Future directions in BPH care are being shaped by ongoing research and technology improvements.19 To improve diagnosis, therapy, and patient monitoring, emerging research focuses on novel biomarkers, creative therapeutic modalities, and the incorporation of digital health technology.20 Unintentionally, the body of current research on benign prostatic hyperplasia management reveals a dynamic and changing field.21–23 Therefore, going beyond conventional medications, new research emphasizes the potential for personalized medicine, innovative therapeutics, and holistic ways to deliver more efficient and patient-centered care.24 This chapter suggests that BPH management requires a multimodal strategy to enhance patient outcomes and quality of life.

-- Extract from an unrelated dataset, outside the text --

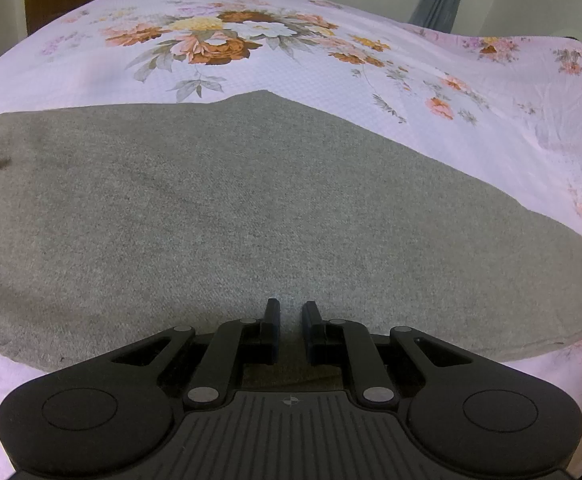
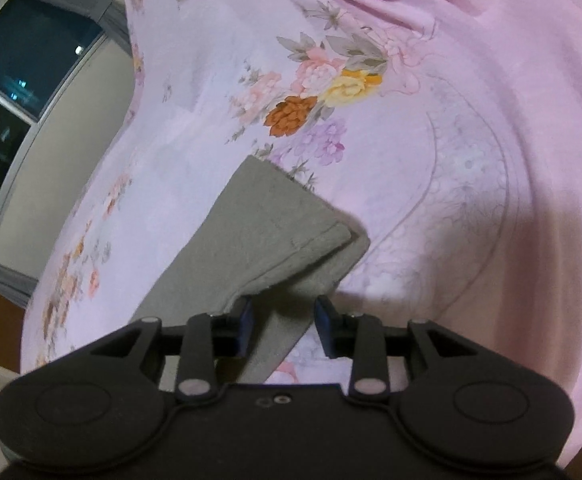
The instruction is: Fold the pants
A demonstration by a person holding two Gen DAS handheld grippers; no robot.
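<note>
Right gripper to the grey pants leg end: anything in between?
Nothing visible. The right gripper is open, with the grey knit pants hem end lying just ahead and partly between its fingers on the pink floral bedsheet, pads not pressing.

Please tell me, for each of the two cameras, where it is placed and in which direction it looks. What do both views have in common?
Left wrist view: sits on the left gripper, looking forward and down over the grey pants spread on the floral bedsheet; only the gripper's nearly closed fingers show.
Right wrist view: sits on the right gripper, rolled sideways, looking down at the pants' hem end, with a window at left; its jaws stand apart, the cloth between them unpressed.
Shared: the same grey pants and floral bedsheet.
</note>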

The non-cancerous widening of the prostate gland, which typically affects elderly men, is the hallmark of BPH. The prostate’s stromal and epithelial cell proliferation is a pathology of benign prostate hyperplasia (BPH), resulting in the formation of big, characteristic nodules in the vicinity of the urethra.25 The symptoms of BPH are brought on by these nodules compressing the urethral canal, which can restrict the urethra partially or completely.26 Hormonal changes that cause the prostate to grow, such as elevated levels of estrogen and DHT,27,28 inflammation, and genetic predisposition all play important roles in the development of BPH.29 Epidemiological studies reveal that BPH is a common condition in aging men to distress approximately 50% of those between the ages of 51 and 60 and up to 90% of those over 80.30 Because of its increasing prevalence and severity with age, BPH is a serious health concern that greatly affects the quality of life and should be discerned from benign prostatic enlargement (BPE) and lacunculation (LUTS), the latter of which frequently necessitates medical consultation.30 The IPSS (International Prostate Symptom Score) or the AUA (American Urological Association) symptom score is commonly used to measure the symptoms of LUTS, which include urge, frequency, nocturia, urgency, and dribbling after voiding. In older men, urodynamic changes such as benign prostatic hindrance and overactive or hypoactive detrusor muscles are the main causes of LUTS. The prevalence of BPH, BPE, and LUTS increases with age, with moderate to severe LUTS affecting roughly 20% of men in their 50s, 30% in their 60s, and 40% in their 80s.31 In Austria, it is estimated that approximately 350,000 men over 40 currently experience moderate to severe LUTS, a number expected to rise to around 500,000 in the next two decades due to demographic changes.1,2 Despite its high prevalence and socioeconomic impact, the complete pathophysiology of BPH remains poorly understood, particularly why some men develop significantly larger prostates than others.32 Visibly, the mechanisms leading to LUTS are complex, involving various urodynamic patterns, changes in the bladder and urothelium, anticholinergic receptor status, and pelvic ischemia, highlighting the need for further research to develop effective treatments.1,33
Although BPH can manifest clinically in a variety of ways, lower urinary tract symptoms (LUTS) are generally linked to it.2 LUTS are classified into three main categories by the International Continence Society (ICS): storage symptoms (affecting the bladder’s ability to store urine), voiding symptoms (difficulties in the bladder emptying process), and post-micturition symptoms (leakage after urination).34
These symptoms shown in Table 1 can significantly impact a person’s quality of life, and addressing them with medical consultation is essential for proper management and relief.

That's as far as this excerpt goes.